L'atteinte à l'intérêt social ne justifie pas la nomination d'un administrateur provisoire
Cass. com. 29 septembre 2015 n° 14-11.491
La désignation d’un administrateur provisoire se justifie par des circonstances rendant impossible le fonctionnement normal de la société et la menaçant d’un péril imminent. Des actes de concurrence déloyale ne constituent pas de telles circonstances.
L'associé minoritaire d'une SARL demandait en justice la nomination d'un administrateur provisoire chargé de gérer la société dont l'intérêt était, soutenait-il, menacé par les actes de concurrence déloyale que le gérant aurait commis au préjudice de la société (création d'une société concurrente qui utilisait la ligne téléphonique de la SARL ; existence de flux financiers anormaux entre ces sociétés).
Cette demande a été écartée : la désignation judiciaire d’un administrateur provisoire est une mesure exceptionnelle qui suppose rapportée la preuve de circonstances rendant impossible le fonctionnement normal de la société et la menaçant d’un péril imminent ; or, les irrégularités relevées par l'associé ne caractérisaient pas une paralysie des organes de gestion.
A noter : Rappel d'un principe établi (notamment, Cass. com. 25-9-2007 n° 06-20.320 ; Cass. com. 18-5-2010 n° 09-14.838).

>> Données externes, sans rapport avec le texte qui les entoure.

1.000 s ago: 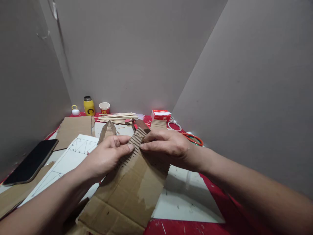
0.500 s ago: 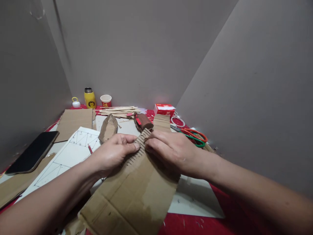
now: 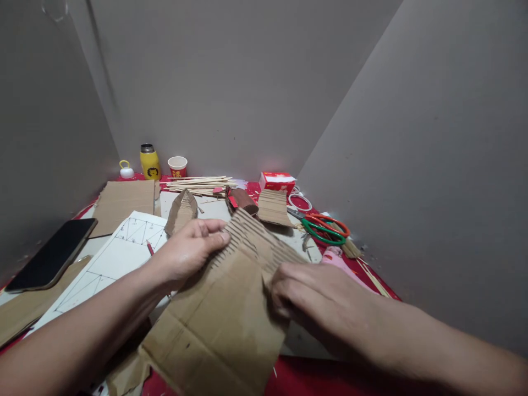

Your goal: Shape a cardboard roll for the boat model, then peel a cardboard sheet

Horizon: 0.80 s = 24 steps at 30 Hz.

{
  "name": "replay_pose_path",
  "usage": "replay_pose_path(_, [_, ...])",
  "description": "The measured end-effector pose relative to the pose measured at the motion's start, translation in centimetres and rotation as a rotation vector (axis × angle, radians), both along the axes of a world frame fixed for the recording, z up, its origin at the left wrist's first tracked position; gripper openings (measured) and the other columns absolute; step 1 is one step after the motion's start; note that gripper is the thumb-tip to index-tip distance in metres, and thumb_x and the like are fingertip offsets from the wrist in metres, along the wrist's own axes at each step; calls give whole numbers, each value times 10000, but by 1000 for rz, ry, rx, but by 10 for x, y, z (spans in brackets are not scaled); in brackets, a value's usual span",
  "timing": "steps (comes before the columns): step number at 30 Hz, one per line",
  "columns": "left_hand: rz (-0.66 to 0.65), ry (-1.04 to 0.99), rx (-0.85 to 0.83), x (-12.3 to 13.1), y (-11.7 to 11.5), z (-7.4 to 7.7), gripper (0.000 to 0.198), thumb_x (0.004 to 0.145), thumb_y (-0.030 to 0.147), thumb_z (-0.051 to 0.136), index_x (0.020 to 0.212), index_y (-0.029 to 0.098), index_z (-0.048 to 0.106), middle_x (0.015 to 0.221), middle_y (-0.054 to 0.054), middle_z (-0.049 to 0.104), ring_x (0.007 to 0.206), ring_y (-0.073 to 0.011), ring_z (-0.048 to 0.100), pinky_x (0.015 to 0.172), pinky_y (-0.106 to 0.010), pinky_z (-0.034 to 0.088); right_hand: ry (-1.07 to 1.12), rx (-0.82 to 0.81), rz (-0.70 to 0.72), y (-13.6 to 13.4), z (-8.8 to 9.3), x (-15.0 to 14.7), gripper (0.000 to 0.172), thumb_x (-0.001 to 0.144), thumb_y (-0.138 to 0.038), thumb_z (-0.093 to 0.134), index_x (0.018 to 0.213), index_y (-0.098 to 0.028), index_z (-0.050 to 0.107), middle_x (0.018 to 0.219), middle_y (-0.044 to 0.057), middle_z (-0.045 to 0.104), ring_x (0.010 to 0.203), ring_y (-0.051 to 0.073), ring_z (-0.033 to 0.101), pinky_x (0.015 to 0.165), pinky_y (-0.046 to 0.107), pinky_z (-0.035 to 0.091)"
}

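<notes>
A large sheet of corrugated cardboard slants up in front of me, its far end stripped to bare ridges. My left hand pinches the left edge of that end between thumb and fingers. At the right edge, my right hand is closed on a layer of the cardboard that is peeled back; its fingertips are partly hidden. Beyond the sheet lie a boat-shaped cardboard piece, a brown cylinder and a small ridged cardboard piece.
Scissors with green and orange handles lie right, near a red box. Wooden sticks, a paper cup and a yellow bottle are at the back. Left are a phone, drawn paper and a pencil.
My right hand has pulled toward the lower right, peeling the top layer and baring more ridges. My left hand keeps its pinch nearly in place.
</notes>
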<state>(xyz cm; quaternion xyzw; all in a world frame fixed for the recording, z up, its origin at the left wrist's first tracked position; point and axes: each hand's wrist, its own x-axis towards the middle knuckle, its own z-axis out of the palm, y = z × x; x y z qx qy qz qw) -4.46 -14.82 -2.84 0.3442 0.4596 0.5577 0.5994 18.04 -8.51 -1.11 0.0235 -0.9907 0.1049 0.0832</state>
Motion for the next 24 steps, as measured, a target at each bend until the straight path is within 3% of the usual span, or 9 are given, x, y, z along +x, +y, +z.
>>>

La désignation d'un administrateur provisoire a certes été admise dans des cas où le fonctionnement de la société n'était pas paralysé au sens strict : par exemple, dans un cas où une mésentente entre associés rendait ce fonctionnement anormal et où l'annulation prévisible de la nomination des dirigeants sociaux allait entraîner de graves conséquences pour la société (Cass. com. 17-1-1989 n° 87-10.966) ; ou encore lorsque les faits reprochés au dirigeant étaient de nature à porter un préjudice irrémédiable à l'intérêt social et qu'ils induisaient une suspicion qui bloquait son administration (Cass. com. 17-10-1989 n° 87-19.369). Mais les circonstances relevées dans ces affaires laissaient craindre une paralysie prochaine de la société.
Rien de tel n'était relevé dans les agissements reprochés au gérant, constitutifs d'une simple concurrence déloyale. La désignation d'un administrateur a également été refusée dans une société dont l’essentiel des parts était en indivision depuis le décès des associés majoritaires et dont la vente d’un actif avait été approuvée par les autres associés représentant le reliquat – infime – du capital car aucun péril ne menaçait l'intérêt social (Cass. 3e civ. 30-6-2015 n° 13-25.685).